Tutti hanno notato che è una donna. Diciamo quasi tutti. I tutori dell’intellighenzia di questo paese lo hanno fatto obtorto collo e con malcelata invidia: purtroppo questo glorioso primato di civiltà appartiene ai detestati retrogradi avversari. Invece nessuno sembra avere esultato per il fatto che il nuovo premier è una donna giovane. Ora, che il rinnovamento in questo paese arrivi dalla destra reazionaria è davvero il colmo. O forse è il segno che la sinistra si è fermata a rivendicazioni di decenni fa? O che –peggio- si sia attestata su un modello di politica basata più che sull’innovazione sulla conservazione dei privilegi di casta? In effetti quello dell’età non è un primato di Giorgia Meloni: dei suoi ultimi dieci predecessori solo uno ha iniziato il suo mandato quando ancora non aveva 40 anni, Matteo Renzi, e solo uno quando ne aveva appena 47, Enrico Letta. Per il resto, in maggioranza, l’età media dei nostri ultimi capi di governo a inizio mandato è stata ampiamente sopra ai 60, per arrivare al record dei 74 di Mario Draghi.
A un paese disastrato come il nostro in questo particolare momento storico servono certo professionisti di consumata esperienza, ma anche la baldanza e la grinta non ci faranno male. Forse i detrattori del neo Presidente del Consiglio, che vedono aleggiare sulla sua testa bionda le ali nere di fantasmi del passato e che si nutrono di solidi pregiudizi, temono anche solo di pensare la parola “giovinezza” a lei riferita, sentendo riecheggiare in essa minacciosi cori di altri tempi.
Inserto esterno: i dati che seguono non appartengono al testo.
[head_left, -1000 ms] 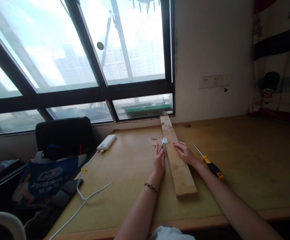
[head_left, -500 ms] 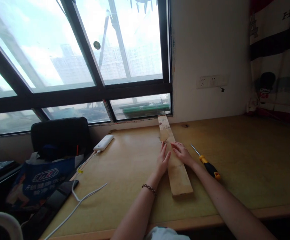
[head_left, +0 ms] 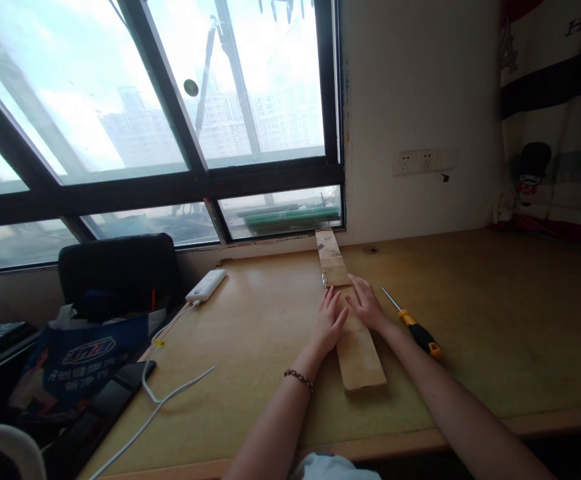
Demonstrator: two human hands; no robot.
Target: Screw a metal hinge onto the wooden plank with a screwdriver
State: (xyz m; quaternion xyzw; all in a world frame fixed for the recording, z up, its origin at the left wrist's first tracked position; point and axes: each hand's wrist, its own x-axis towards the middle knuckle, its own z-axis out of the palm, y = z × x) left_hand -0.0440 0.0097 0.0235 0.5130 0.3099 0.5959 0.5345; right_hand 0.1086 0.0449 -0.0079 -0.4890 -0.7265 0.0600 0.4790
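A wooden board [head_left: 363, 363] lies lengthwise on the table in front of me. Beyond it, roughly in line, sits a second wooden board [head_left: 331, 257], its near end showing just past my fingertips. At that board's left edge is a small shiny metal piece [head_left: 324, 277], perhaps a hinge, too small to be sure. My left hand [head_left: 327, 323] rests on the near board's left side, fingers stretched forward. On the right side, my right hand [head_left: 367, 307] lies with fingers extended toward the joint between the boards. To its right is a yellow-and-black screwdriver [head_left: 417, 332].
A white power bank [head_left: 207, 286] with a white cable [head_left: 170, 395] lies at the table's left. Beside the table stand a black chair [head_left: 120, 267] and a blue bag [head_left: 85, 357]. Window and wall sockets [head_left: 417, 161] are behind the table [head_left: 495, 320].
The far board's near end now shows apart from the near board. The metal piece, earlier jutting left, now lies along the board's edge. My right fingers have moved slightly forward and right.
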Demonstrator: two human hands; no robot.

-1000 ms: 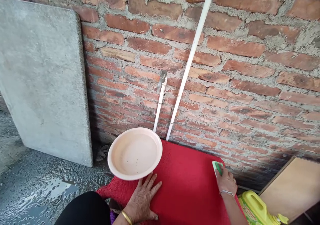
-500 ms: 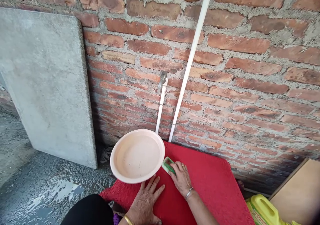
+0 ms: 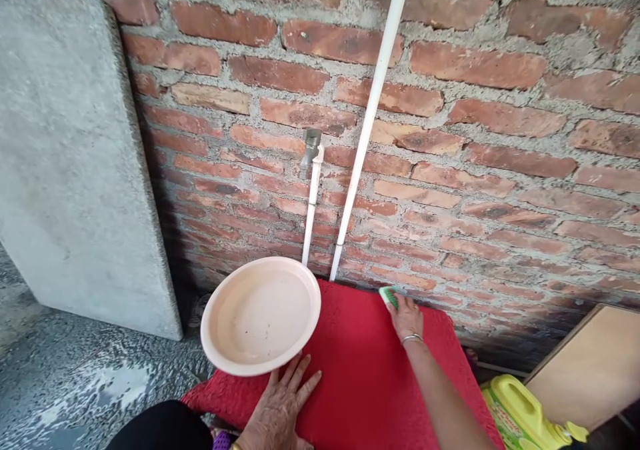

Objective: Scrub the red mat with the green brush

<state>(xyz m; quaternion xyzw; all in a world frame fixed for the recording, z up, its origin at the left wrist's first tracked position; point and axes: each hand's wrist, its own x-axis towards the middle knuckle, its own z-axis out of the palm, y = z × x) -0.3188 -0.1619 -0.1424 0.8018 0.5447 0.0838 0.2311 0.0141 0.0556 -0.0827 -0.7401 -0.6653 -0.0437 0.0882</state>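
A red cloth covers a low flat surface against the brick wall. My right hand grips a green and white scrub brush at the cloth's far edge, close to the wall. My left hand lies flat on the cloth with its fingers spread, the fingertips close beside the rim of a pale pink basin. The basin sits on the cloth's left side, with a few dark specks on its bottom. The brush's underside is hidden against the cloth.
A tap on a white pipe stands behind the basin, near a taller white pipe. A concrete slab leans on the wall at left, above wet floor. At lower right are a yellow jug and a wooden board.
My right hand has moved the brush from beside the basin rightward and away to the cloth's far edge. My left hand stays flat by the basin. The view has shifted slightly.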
E d’altra parte, è possibile che i suoi sostenitori temano che all’energia e all’entusiasmo dell’età corrisponda una buona dose di ingenuità. Esempi recenti in questo senso nel panorama politico nostrano purtroppo non mancano: essere giovani (anche politicamente) non è un merito.
Una donna giovane alla guida di un paese sull’orlo di una crisi epocale, nel cuore di un continente stretto tra opposti interessi redivivi e anacronistici, che stanno portando il mondo sull’orlo di una crisi altrettanto epocale non potrà pensare di avere un percorso lineare, coerente con la chiarezza delle proprie idee e fidando solo sulla propria determinazione e sul sostegno dei suoi alleati. Perfino un mare apparentemente calmo deve fare i conti con innumerevoli correnti sottomarine spesso imprevedibili e difficilmente avvertite. Una di queste correnti da sempre trascurate “in fondo a destra” è la noncuranza circa il necessario background culturale di ogni linea politica e la leggerezza con cui vengono ignorati i pregiudizi, che sono nostalgici almeno quanto i loro bersagli, ovvero i nostalgici di passati regimi. La solida formazione popolare di Giorgia Meloni, che è la sua maggiore dote, ovvero la sua freschezza, non può farle dimenticare che, senza un solido apparato culturale capace di guardare veramente avanti, i papaveri e i soloni dell’opposizione ne faranno un bel boccone in pochi mesi. Che dimostri dunque che a destra non ci sono soltanto i figli o i nipoti degli squadristi, ma anche pensatori, artisti, filosofi, compositori e poeti, insomma gente pensante e senziente, sensibile al futuro, in grado di progettarlo, come hanno sempre fatto del resto tutte le avanguardie, anche in altre epoche, guidate non a caso da menti giovani. Dimostri che i custodi del sapere e della bellezza in un paese civile non hanno colore politico, ma che pure devono poter sostenere, con energia e lungimiranza, le scelte politiche. Si ricordi, il neo Presidente del Consiglio, che specialmente in un paese come il nostro, la cultura è e deve tornare ad essere pane quotidiano diffuso sulla mensa di tutti, non solo spocchiosa esclusiva per le tavole di pochi.